2. Acceptance. As a general legal proposal, it is the acceptance of the offer made by one party by the other party that constitutes the contract. As a general rule, this acceptance can not be withdrawn, nor modify the conditions of the offer, nor modify or modify it. Doing this makes acceptance a counter-offer. Although this proposal may vary from state to state, the general rule is that there is no conditional acceptance by law. In fact, by making a conditional acceptance, the recipient refuses the offer. However, the bidder, at his option, by an act or word that shows the acceptance of the counter-offer, may be bound by the terms offered by the recipient.

Consideration. The consideration for a contract may be money or another right, interest or benefit, or loss, loss or responsibility assigned to another person. Consideration is an absolutely necessary part of a contract. As a warning, it should be noted that both parties to the contract must expressly agree on the consideration or that it must be expressly implied in the terms of the contract. A potential or accidental benefit or injury alone would not be interpreted as a valid consideration. The consideration must be explicit and sufficient to support the promise to do or not to do, regardless of the situation. However, it does not need to have a particular monetary value. Mutual promises are an adequate and valid consideration for each party as long as they are binding. This rule also applies to conditional promises. As a further clarification, the general rule is that the promise to act that you are already legally required to make does not constitute sufficient consideration for a contract. The courts determine the claim

4. Capacity of the parties to contract. The general presumption of the law is that everyone has the ability to contract. A person who tries to avoid a contract should plead his incapacity to contract against the party trying to enforce the contract. For example, he should prove that he was a minor, declared incompetent, drunk or drugged, and so on. This is often the most difficult burden of proof to overcome because of the presumption of ability to contract.
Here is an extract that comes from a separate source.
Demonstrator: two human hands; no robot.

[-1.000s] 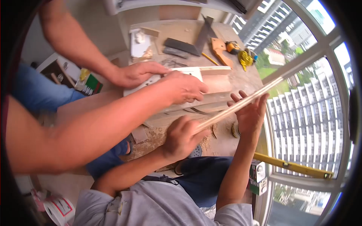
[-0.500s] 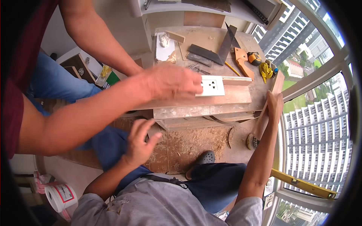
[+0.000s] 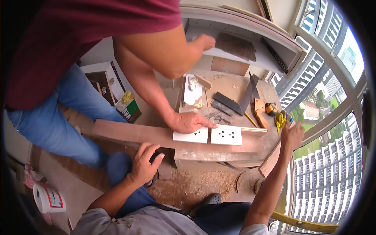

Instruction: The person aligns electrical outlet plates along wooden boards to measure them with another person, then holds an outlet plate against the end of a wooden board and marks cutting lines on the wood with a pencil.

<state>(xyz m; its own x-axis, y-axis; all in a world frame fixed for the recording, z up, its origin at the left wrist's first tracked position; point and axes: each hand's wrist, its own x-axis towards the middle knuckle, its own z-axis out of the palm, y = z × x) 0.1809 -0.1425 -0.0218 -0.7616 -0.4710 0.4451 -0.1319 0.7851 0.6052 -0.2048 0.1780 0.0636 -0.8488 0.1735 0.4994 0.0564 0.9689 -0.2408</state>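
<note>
My left hand [image 3: 145, 164] is held with its fingers loosely curled and apart, holding nothing, just in front of a long wooden board [image 3: 129, 131]. On the right, my right hand [image 3: 292, 136] appears closed on the upper end of a wooden plank [image 3: 270, 161]; its fingertips are partly hidden. Two white socket plates lie side by side on the long board: a left plate [image 3: 186, 137] and a right plate [image 3: 226, 136]. A co-worker's hand [image 3: 190, 122] rests on the left plate, its finger reaching the right one. The co-worker's other hand [image 3: 205, 42] is at the white shelf [image 3: 219, 19].
Behind the plates lie a black try square [image 3: 241, 100], a pencil [image 3: 250, 119], a saw handle [image 3: 260, 111], a tape measure [image 3: 271, 109] and a yellow bundle [image 3: 280, 120]. Wood shavings [image 3: 184, 188] cover the floor. A white bucket [image 3: 49, 197] stands at left, windows at right.
The view has tilted up. A second socket plate now shows on the board. The co-worker has leaned in, one hand moving up to the shelf. My right hand sits higher along the plank.
</note>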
5. Intention of the parties to the contract. The formation of any contract, whether oral or written, implies that the parties agree on mutual consent or "consensus" on all proposed terms and all essential elements of the contract. The courts have held that there can only be a contract if all the parties involved have the intention of concluding it. This intention is determined by the external actions or actual words of the parties and not only by their intentions or secret desires. Therefore, mere negotiations to reach mutual agreement or contract approval would not be considered an offer and an acceptance even if the parties agreed on some of the conditions being negotiated. Both parties must have intended to conclude the contract and one can not have been misled by the other. This is why fraud or certain errors can make a contract voidable.

6. Object of the contract. A contract is not enforceable if its object is considered illegal or contrary to public policy. In many jurisdictions, contracts based on lotteries, dog racing, horse racing or other forms of gambling would be considered illegal contracts. Yet in some states these types of contracts are valid. Federal and state laws make contracts restrictive of trade, pricing and illegal monopolies. Therefore, a contract that violates these laws would be illegal and unenforceable. This is true for drugs and prostitution or any other activity if it is considered criminal.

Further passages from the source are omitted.